Las modas cambian con rapidez, ya se sabe que el procés no es más que una moda y tres o cuatro años son una eternidad. Hoy ya nadie recuerda aquel primitivo "in-inde-independència", postergado al olvido por consignas como "els carrers (o los bomberos o los basureros o los árboles o lo que sea, tanto da) seran sempre nostres" o el emocionante "Lli-ber-tat; lli-ber-tat", que se grita a la vez que se aplaude rítmicamente cual parlamentario de la Bulgaria de los 70, para acto seguido embarcar libremente en el Audi hacia al chalé de la costa. Consignas que, a su vez, van a pasar de moda en el plazo de unas semanas, quizás ya estén out en el momento en que usted está leyendo esto. Sic transit gloria mundi, también para las antiguas y obsoletas consignas procesistas, de ahí el mérito de los que las gritan en un bar, aunque sea ayudados por el consumo desaforado de alcohol.

Es bonito. Es bonito que cánticos que un día quisieron utilizarse para separar hayan pasado a formar parte del acerbo cultural del borracho, junto a clásicos como "Asturias patria querida" o "A mi me gusta el pimpiripimpimpim". Los que hoy corean "In-inde-", etcétera, no están proclamando que deseen una Cataluña independiente, de igual manera que quien, bajo similares efluvios alcohólicos, se arranca con "Des de Santurce a Bilbao" no está anunciando que quiere hacerse pescadera.
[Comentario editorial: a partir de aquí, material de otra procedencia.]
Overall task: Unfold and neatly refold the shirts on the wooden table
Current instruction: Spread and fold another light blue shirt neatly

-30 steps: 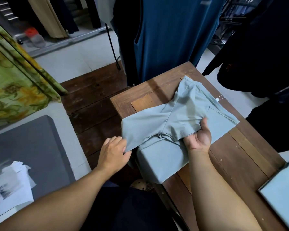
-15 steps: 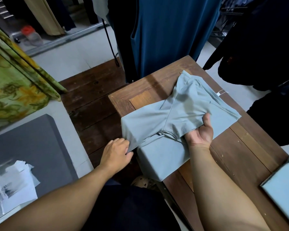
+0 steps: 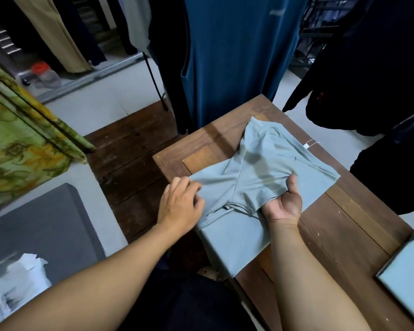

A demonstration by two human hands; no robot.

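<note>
The shirt [image 3: 256, 168] lies half-folded on the table [image 3: 344, 223], between and ahead of both hands, and its near corner overhangs the table edge between the forearms. The cloth appears thin, light and limp. It creases wherever it is gathered, so it likely sags unless held at two spread points along a hem or fold line. The right hand [image 3: 285, 204] is palm-up, with fingers tucked under a bunched fold and thumb clamped over it. The left hand [image 3: 179, 204] has its fingers curled on the left edge of the upper flap, apparently pinching it. The table's left edge runs just beneath the left hand, leaving little room there. Bare wood lies open to the right of the right hand. A second folded shirt [image 3: 406, 266] sits further right, and hanging garments [image 3: 232, 56] crowd the space beyond the fingertips.
</note>
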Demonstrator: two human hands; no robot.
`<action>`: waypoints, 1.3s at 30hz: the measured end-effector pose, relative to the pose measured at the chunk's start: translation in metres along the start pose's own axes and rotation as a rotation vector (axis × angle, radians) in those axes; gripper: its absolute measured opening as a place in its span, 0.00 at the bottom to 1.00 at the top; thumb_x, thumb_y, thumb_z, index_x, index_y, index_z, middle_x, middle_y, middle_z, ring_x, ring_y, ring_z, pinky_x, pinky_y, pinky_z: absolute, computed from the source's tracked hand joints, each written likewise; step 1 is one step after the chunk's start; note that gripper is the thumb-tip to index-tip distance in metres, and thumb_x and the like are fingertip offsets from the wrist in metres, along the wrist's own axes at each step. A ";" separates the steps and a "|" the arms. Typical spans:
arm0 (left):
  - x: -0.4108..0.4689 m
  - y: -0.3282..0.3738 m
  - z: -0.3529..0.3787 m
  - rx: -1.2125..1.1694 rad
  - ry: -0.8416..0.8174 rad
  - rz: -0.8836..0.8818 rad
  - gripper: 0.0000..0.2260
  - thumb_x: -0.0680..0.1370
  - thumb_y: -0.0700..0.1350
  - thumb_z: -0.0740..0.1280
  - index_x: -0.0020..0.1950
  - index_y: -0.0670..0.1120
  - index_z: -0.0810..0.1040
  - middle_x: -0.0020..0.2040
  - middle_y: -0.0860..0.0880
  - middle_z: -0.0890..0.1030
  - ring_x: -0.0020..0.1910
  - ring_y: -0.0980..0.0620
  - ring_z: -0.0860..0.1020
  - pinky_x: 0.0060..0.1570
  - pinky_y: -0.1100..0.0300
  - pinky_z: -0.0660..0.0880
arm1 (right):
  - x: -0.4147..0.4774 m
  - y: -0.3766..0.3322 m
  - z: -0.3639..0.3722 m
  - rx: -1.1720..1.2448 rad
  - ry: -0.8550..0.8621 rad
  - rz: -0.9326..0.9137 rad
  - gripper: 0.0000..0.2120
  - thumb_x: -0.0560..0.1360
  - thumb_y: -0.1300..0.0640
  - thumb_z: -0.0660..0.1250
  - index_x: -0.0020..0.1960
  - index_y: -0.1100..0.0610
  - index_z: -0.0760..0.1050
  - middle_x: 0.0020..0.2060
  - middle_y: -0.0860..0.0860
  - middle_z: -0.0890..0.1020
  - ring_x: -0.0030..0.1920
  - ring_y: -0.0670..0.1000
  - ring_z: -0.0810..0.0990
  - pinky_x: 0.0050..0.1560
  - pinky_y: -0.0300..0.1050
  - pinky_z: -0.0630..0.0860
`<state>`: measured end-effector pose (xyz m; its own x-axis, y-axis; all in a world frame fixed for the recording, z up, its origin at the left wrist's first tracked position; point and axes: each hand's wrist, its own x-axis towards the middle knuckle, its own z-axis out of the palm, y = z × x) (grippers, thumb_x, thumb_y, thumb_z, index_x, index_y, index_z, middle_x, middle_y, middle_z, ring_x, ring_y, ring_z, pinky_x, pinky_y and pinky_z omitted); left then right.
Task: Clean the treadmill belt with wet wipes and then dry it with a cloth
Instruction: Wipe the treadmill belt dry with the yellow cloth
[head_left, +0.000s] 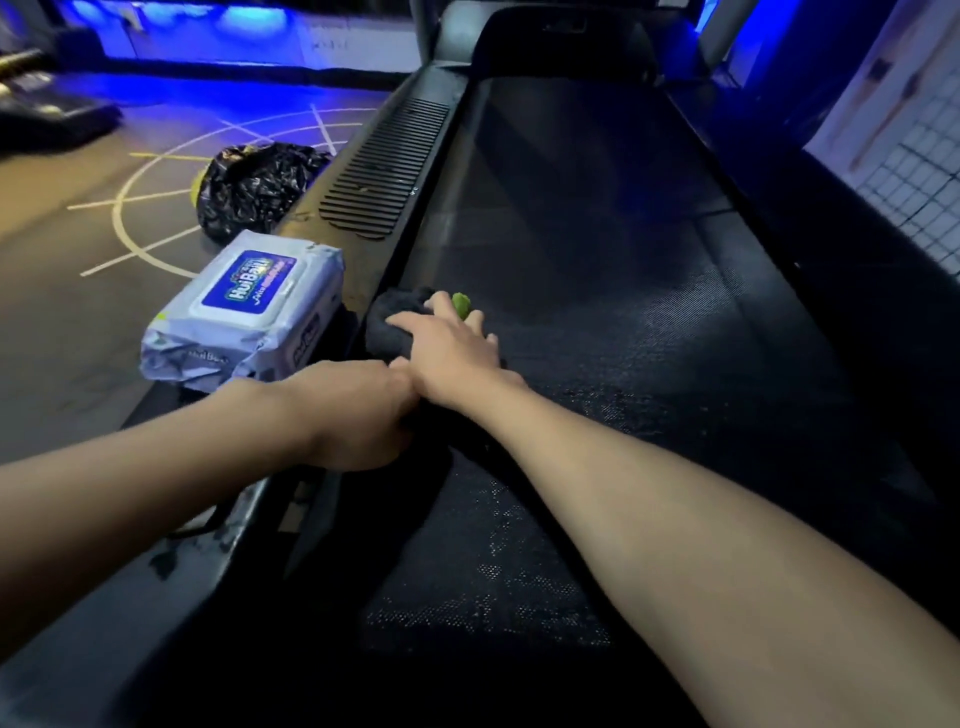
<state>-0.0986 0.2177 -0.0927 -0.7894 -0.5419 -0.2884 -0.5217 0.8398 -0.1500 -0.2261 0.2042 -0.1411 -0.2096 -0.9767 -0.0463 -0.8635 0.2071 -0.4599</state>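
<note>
Both on cloth (390, 313) mid-frame: right hand (453, 359) flat, fingers apart, left hand (358, 415) curled round it; best press evenly along belt (597, 260).

Dim room, washed in blue from a glowing strip (249, 18) along the far wall (353, 41). Grey-brown floor (62, 312) at left, marked with curved and straight white lines (119, 218) and 1 yellow line (161, 156). Crumpled black plastic bag (260, 187) lying on those markings. Dark gym equipment (47, 114) in the top left corner, blurred. At right, white wall (914, 192) with a grid of small squares, tinted blue.
</note>
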 end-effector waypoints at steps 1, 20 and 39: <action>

Simplemente se trata de canciones que un día estuvieron de moda y se rememoran hoy para recordar que un día fuimos jóvenes y, por tanto, fáciles de manipular y engañar. Canciones que ya sólo sirven de prólogo a lo que viene justo a continuación, que no es la independencia sino el cantar todos a coro los temas de las series de dibujos animados de nuestra infancia.